• YOUR INSTRUCTIONS:
Skip the images and restate every line of the records exactly.

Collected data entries
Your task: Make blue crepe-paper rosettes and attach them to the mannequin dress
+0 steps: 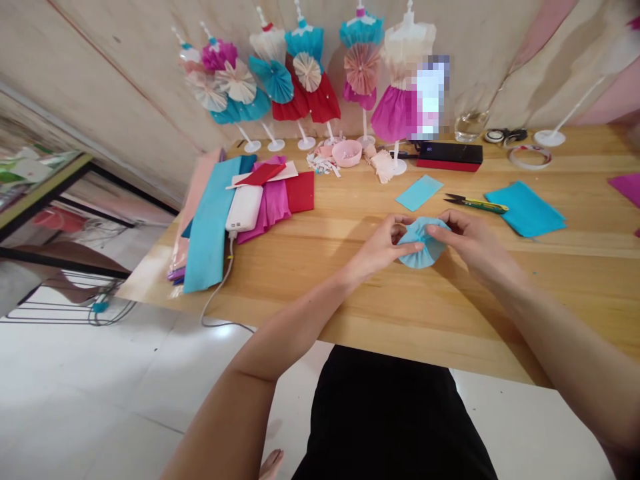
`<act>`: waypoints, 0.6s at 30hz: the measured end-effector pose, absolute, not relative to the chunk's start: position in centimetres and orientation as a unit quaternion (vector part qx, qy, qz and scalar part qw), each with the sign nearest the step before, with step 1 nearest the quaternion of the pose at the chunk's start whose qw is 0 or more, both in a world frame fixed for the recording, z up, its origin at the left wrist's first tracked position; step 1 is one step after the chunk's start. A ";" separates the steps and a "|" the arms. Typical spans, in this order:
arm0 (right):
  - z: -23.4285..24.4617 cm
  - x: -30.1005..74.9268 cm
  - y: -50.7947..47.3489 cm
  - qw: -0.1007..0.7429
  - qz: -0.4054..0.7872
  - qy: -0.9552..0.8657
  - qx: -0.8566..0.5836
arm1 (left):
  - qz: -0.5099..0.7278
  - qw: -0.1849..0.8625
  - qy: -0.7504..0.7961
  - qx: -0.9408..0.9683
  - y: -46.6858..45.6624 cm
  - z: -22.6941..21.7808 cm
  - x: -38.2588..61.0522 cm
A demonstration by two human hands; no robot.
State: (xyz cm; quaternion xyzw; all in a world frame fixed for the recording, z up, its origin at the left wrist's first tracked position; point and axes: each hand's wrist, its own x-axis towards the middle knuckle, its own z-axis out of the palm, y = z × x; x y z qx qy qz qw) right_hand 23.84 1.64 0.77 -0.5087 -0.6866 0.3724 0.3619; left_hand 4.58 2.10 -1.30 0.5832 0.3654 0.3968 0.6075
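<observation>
Between my two hands, just above the wooden table (310, 280), is a light blue pleated paper rosette (423, 250). My left hand (387, 241) pinches its left edge. With thumb and fingers my right hand (460, 237) grips the rosette's upper right, the thumb pressed near its centre. Behind the hands lies a small light blue paper rectangle (420, 193). Yellow-handled thread snips (477, 203) rest to the right, touching a folded blue paper sheet (526, 209).
Several miniature dress stands (307, 73) in coloured paper line the wall. At left are stacked paper sheets (207, 227) and a white power bank (245, 208) with its cable. A pink bowl (347, 153), a black-and-red box (450, 156), a glass (469, 125) and a tape roll (530, 157) stand behind.
</observation>
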 end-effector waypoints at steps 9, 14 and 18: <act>1.2 23.7 1.4 0.373 0.374 -0.678 -0.511 | 0.456 0.584 0.421 0.523 2.4 -0.9 4.6; 2.0 23.3 0.9 0.471 0.303 -0.639 -0.527 | 0.452 0.585 0.402 0.540 2.1 -0.7 4.7; 2.1 23.1 0.8 0.418 0.379 -0.658 -0.498 | 0.445 0.575 0.392 0.563 2.1 -0.6 4.5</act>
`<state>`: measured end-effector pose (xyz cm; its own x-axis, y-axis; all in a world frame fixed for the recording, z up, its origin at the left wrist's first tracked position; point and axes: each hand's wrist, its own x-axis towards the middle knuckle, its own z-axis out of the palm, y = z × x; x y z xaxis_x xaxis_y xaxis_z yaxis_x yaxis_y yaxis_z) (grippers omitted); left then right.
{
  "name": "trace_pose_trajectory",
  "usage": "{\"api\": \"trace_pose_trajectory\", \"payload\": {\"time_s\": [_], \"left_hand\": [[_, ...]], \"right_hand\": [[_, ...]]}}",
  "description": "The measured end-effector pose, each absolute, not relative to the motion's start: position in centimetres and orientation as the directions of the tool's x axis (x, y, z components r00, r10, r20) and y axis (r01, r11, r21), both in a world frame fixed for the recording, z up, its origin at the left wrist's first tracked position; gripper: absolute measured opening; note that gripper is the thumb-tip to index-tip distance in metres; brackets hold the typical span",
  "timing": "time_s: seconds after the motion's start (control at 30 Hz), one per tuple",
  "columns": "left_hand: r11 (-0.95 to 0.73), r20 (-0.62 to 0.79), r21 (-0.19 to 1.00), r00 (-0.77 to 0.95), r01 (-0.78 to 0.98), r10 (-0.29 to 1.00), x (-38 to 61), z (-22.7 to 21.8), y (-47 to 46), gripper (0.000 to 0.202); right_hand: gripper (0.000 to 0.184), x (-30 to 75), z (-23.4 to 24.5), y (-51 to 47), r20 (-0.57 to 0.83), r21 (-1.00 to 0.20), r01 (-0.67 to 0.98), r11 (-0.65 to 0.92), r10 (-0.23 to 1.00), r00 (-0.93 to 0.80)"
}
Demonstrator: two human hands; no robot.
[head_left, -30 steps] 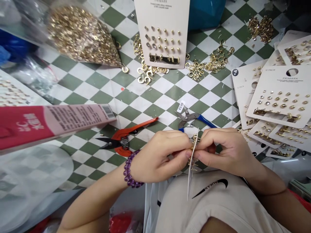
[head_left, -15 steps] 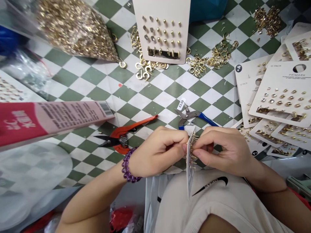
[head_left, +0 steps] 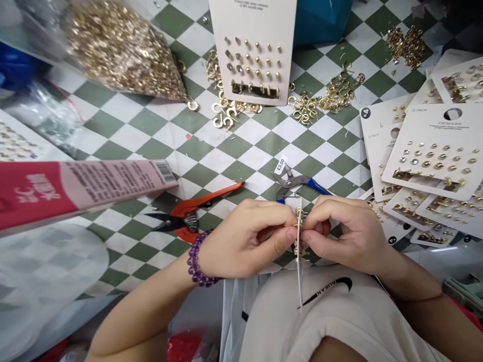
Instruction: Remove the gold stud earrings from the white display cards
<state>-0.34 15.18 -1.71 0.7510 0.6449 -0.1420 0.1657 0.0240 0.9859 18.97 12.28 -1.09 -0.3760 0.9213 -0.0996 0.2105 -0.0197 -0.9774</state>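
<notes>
My left hand (head_left: 245, 239) and my right hand (head_left: 349, 234) meet over my lap, both pinched on a white earring card (head_left: 299, 271) seen edge-on. Small gold earrings stick out of the card between my fingertips. A purple bead bracelet (head_left: 196, 261) circles my left wrist. Blue-handled pliers (head_left: 298, 183) lie on the checked floor just beyond my hands, and orange-handled snips (head_left: 192, 208) lie to their left.
A filled earring card (head_left: 252, 50) stands at the top middle with loose gold hooks (head_left: 226, 113) around it. A clear bag of gold pieces (head_left: 121, 50) lies top left. Stacked filled cards (head_left: 430, 156) cover the right. A pink box (head_left: 79, 188) juts in from the left.
The card has turned slightly between my fingers and now shows only its thin edge. My hands have stayed in place; the view has shifted a little.
</notes>
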Motion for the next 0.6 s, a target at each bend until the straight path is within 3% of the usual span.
{"api": "trace_pose_trajectory", "payload": {"time_s": [0.17, 0.3, 0.43, 0.6], "left_hand": [[0.120, -0.200, 0.979, 0.686, 0.162, 0.699, -0.66, -1.83, 15.61, 0.014], [0.249, -0.302, 0.952, 0.663, 0.177, 0.685, -0.59, -1.79, 15.68, 0.021], [0.211, -0.372, 0.925, 0.635, 0.316, 0.677, -0.46, -1.61, 15.66, 0.030], [0.237, -0.376, 0.926, 0.706, 0.292, 0.600, -0.38, -1.79, 15.68, 0.029]], "right_hand": [[0.006, 18.98, -1.31, 12.16, -0.018, -0.968, 0.240, 0.078, 0.927, -0.374], [0.005, 18.97, -1.32, 12.11, 0.089, -0.949, 0.255, 0.185, 0.933, -0.348], [0.006, 18.91, -1.27, 12.18, 0.160, -0.941, 0.227, 0.251, 0.921, -0.354], [0.006, 18.90, -1.49, 12.14, 0.201, -0.937, 0.193, 0.290, 0.902, -0.381]]}}
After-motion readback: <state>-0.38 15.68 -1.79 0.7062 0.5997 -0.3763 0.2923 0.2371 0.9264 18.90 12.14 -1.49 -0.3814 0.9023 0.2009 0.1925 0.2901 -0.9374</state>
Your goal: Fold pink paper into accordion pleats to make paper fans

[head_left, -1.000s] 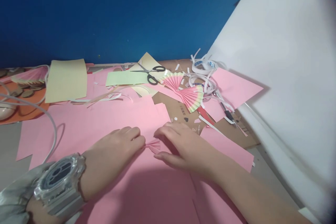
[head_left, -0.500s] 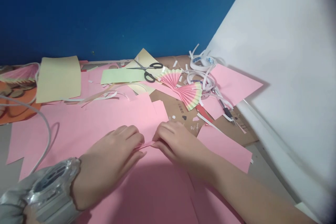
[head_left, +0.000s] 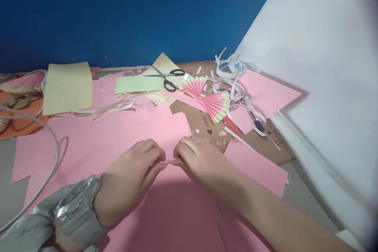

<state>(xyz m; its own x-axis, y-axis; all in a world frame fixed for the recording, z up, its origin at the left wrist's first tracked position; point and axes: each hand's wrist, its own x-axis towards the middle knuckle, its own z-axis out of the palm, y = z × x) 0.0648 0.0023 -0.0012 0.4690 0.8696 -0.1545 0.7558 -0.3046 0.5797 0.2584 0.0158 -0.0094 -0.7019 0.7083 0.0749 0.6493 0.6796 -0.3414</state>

• WRITTEN SOLUTION:
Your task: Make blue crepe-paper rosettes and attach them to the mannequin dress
+0 steps: 
`<act>`: waypoints, 0.6s at 30hz: the measured end-effector pose, absolute, not relative to the chunk's start: position in centimetres and orientation as a unit quaternion (vector part qx, qy, qz and scalar part qw), each with the sign nearest the step before, with step 1 nearest the quaternion of the pose at the chunk's start whose qw is 0 or more, both in a world frame fixed for the recording, z up, its origin at the left wrist's first tracked position; step 1 is one step after the chunk's start. A ";" separates the steps and a "|" the arms. Typical spans, in this order:
arm0 (right):
  - z: -23.4285..24.4617 cm
  - x: -30.1005..74.9268 cm
  - y: -50.7947..47.3489 cm
  - qw: -0.1007..0.7429
  - qz: -0.4054..0.7872
  - qy: -0.9552..0.8657
  - qx: -0.8566..0.5836
arm1 (left):
  - qz: -0.5099..0.7278
  - qw: -0.1849..0.8625
  - qy: -0.7504..0.7961
  - qx: -0.9408..0.9683
  - y: -46.6858..45.6624 cm
  - z: -22.6941..21.7808 cm
  - x: -38.2588..61.0522 cm
A demonstration by two human hands; no robot.
State: (xyz cm; quaternion xyzw; all in a world frame fixed for the recording, z up, its origin at the left wrist's first tracked position; point and axes: each hand's wrist, its own x-axis towards the middle knuckle, its own z-axis out of the palm, y = z × x; x y z qx qy qz qw) right_hand 23.84 1.64 0.77 -0.5087 -0.6866 0.3724 0.3619; left_hand 4.58 2.10 -1.30 0.5832 0.3654 0.3968 0.6075
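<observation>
Between my two hands, just above the wooden table (310, 280), is a light blue pleated paper rosette (423, 250). My left hand (387, 241) pinches its left edge. With thumb and fingers my right hand (460, 237) grips the rosette's upper right, the thumb pressed near its centre. Behind the hands lies a small light blue paper rectangle (420, 193). Yellow-handled thread snips (477, 203) rest to the right, touching a folded blue paper sheet (526, 209).
Several miniature dress stands (307, 73) in coloured paper line the wall. At left are stacked paper sheets (207, 227) and a white power bank (245, 208) with its cable. A pink bowl (347, 153), a black-and-red box (450, 156), a glass (469, 125) and a tape roll (530, 157) stand behind.
</observation>
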 end-effector waypoints at steps 9, 14 and 18: <act>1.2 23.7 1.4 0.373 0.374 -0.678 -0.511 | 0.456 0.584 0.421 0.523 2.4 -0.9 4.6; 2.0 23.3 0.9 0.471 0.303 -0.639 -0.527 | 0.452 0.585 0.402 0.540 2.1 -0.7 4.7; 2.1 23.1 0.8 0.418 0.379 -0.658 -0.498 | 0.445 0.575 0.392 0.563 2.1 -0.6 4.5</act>
`<state>`: measured end-effector pose (xyz cm; its own x-axis, y-axis; all in a world frame fixed for the recording, z up, its origin at the left wrist's first tracked position; point and axes: each hand's wrist, its own x-axis towards the middle knuckle, its own z-axis out of the palm, y = z × x; x y z xaxis_x xaxis_y xaxis_z yaxis_x yaxis_y yaxis_z) (grippers omitted); left then right.
{
  "name": "trace_pose_trajectory",
  "usage": "{\"api\": \"trace_pose_trajectory\", \"payload\": {\"time_s\": [_], \"left_hand\": [[_, ...]], \"right_hand\": [[_, ...]]}}",
  "description": "The measured end-effector pose, each absolute, not relative to the motion's start: position in centimetres and orientation as the directions of the tool's x axis (x, y, z components r00, r10, r20) and y axis (r01, r11, r21), both in a world frame fixed for the recording, z up, its origin at the left wrist's first tracked position; gripper: absolute measured opening; note that gripper is the thumb-tip to index-tip distance in metres; brackets hold the typical span",
  "timing": "time_s: seconds after the motion's start (control at 30 Hz), one per tuple",
  "columns": "left_hand: r11 (-0.95 to 0.73), r20 (-0.62 to 0.79), r21 (-0.19 to 1.00), r00 (-0.77 to 0.95), r01 (-0.78 to 0.98), r10 (-0.29 to 1.00), x (-38 to 61), z (-22.7 to 21.8), y (-47 to 46), gripper (0.000 to 0.202); right_hand: gripper (0.000 to 0.184), x (-30 to 75), z (-23.4 to 24.5), y (-51 to 47), r20 (-0.57 to 0.83), r21 (-1.00 to 0.20), r01 (-0.67 to 0.98), r11 (-0.65 to 0.92), r10 (-0.23 to 1.00), r00 (-0.93 to 0.80)"
}
Demonstrator: two human hands; no robot.
[head_left, -30 steps] 
[head_left, -15 steps] 
[head_left, +0 steps] 
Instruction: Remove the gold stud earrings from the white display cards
<state>-0.34 15.18 -1.71 0.7510 0.6449 -0.1420 0.1657 0.0240 0.9859 18.97 12.28 -1.09 -0.3760 0.9213 -0.0996 0.2105 -0.0197 -0.9774</state>
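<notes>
My left hand (head_left: 245, 239) and my right hand (head_left: 349, 234) meet over my lap, both pinched on a white earring card (head_left: 299, 271) seen edge-on. Small gold earrings stick out of the card between my fingertips. A purple bead bracelet (head_left: 196, 261) circles my left wrist. Blue-handled pliers (head_left: 298, 183) lie on the checked floor just beyond my hands, and orange-handled snips (head_left: 192, 208) lie to their left.
A filled earring card (head_left: 252, 50) stands at the top middle with loose gold hooks (head_left: 226, 113) around it. A clear bag of gold pieces (head_left: 121, 50) lies top left. Stacked filled cards (head_left: 430, 156) cover the right. A pink box (head_left: 79, 188) juts in from the left.
The card has turned slightly between my fingers and now shows only its thin edge. My hands have stayed in place; the view has shifted a little.
</notes>
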Motion for the next 0.6 s, a target at each bend until the straight path is within 3% of the usual span.
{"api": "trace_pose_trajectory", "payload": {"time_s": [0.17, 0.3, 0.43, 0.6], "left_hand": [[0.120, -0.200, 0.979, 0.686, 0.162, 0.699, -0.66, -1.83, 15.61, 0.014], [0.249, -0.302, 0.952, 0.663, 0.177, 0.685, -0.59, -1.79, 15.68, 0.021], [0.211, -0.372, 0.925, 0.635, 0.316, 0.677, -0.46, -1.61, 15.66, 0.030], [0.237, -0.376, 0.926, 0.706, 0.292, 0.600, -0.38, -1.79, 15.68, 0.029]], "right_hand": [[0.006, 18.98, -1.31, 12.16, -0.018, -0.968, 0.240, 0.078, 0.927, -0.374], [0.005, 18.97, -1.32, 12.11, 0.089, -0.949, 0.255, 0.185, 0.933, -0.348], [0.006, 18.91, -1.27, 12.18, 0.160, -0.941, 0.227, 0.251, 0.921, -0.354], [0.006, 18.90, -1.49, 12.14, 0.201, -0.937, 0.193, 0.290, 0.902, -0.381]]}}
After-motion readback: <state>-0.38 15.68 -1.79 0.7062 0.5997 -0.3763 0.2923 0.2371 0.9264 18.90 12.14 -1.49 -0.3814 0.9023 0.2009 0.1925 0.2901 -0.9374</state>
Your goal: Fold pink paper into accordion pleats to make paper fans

[head_left, -1.000s] 
[head_left, -0.500s] 
[head_left, +0.000s] 

<state>(xyz m; its own x-axis, y-axis; all in a world frame fixed for the recording, z up, its origin at the left wrist's first tracked position; point and axes: each hand's wrist, its own x-axis towards the middle knuckle, its own z-axis out of the palm, y = z × x) 0.0648 0.0023 -0.0012 0.4690 0.8696 -0.1545 0.7558 -0.3046 0.5797 0.2584 0.0158 -0.0094 -0.7019 0.7083 0.0749 0.6493 0.6796 -0.3414</state>

This exercise has been completed.